所以本卷给一个刻意简陋、今天就能跑的最小版本：一个纯文本文件，每周三条，每条只填两行——"我当时怎么想的（错的推理）"和"看答案前我的修正尝试（先自答）"。没有标签、没有分类、没有花哨的复习算法。这个最小版本已经在跑测试效应（先自答 = 主动提取）和留痕（错误推理被记下、可 diff），而这两条是整份规约里最承重的。等这个习惯长稳了（比如连续四周没断）再考虑加"下次复看日期"和"迁移钩子"。脚手架的全部价值在被持续使用：一个跑了一年的简陋文本文件，胜过一个设计精美却建完就再没打开的系统。

So the volume gives a deliberately crude minimal version you can run today: one plain-text file, three entries a week, each with only two lines – “how I was thinking (the wrong reasoning)” and “my correction attempt before seeing the answer (self-answer first).” No tags, no categories, no fancy review algorithm. This minimal version already runs the testing effect (self-answer = active retrieval) and trace-keeping (the wrong reasoning logged and diffable), and these two are the most load-bearing in the whole spec. Once the habit is stable (say, four unbroken weeks) consider adding “next review date” and “transfer hook.” A scaffold’s entire value is in being used continuously: a crude text file run for a year beats a beautifully designed system opened once and never again.

间隔复看那一栏，凭什么比"多记几条"更重要

Why the spaced-review field beats “log more entries”
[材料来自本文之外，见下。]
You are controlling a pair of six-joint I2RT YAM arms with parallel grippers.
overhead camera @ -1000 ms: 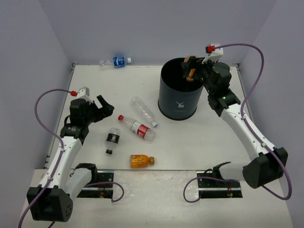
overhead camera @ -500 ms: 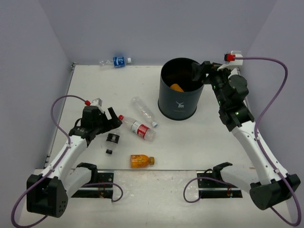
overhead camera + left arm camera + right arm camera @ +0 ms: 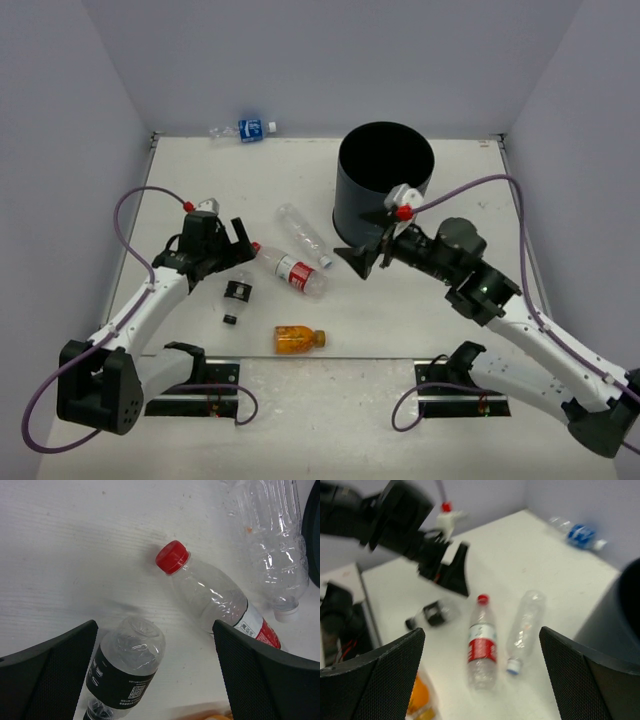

很多人把反思库做成"越攒越多"的收藏夹，却从不回看——这恰好丢掉了它最承重的那一栏。规约里"下次复看日期"看似琐碎，实则把两条最稳的认知科学结论焊进了流程。其一是间隔效应：拉开的复习（隔天→隔周→隔月）比集中复习留存更久，效应可延续约一年（多日设计研究，Ⅱ）。其二是测试效应：复看时不重读那条错误记录，而是先盖住、凭记忆重做一遍，让每次复看本身成为一次提取练习。

Many turn the reflection log into an ever-growing favorites folder they never revisit – losing exactly its most load-bearing field. The spec’s “next review date” looks trivial but actually welds two of the sturdiest cognitive-science findings into the process. First, the spacing effect: spaced review (next day → next week → next month) retains longer than massed, with effects lasting about a year (multi-day-design studies, II). Second, the testing effect: on review, do not reread the error entry but cover it and redo it from memory, making each review itself a retrieval rep.

两条合起来，决定了反思库的价值不在条目数量，在回流频率——一条被按间隔提取过五次的错题，胜过五十条记完就再没打开过的收藏。这也是第 8 节为什么把"反思库回流使用率"而不是"反思库条目数"立为检验信号：前者测的是循环有没有真的在转，后者只测了收集癖。一个常见的失败是把建库做成囤积，囤积带来"我在认真学"的错觉（又一个便利陷阱的变体），却从未触发任何一次再巩固。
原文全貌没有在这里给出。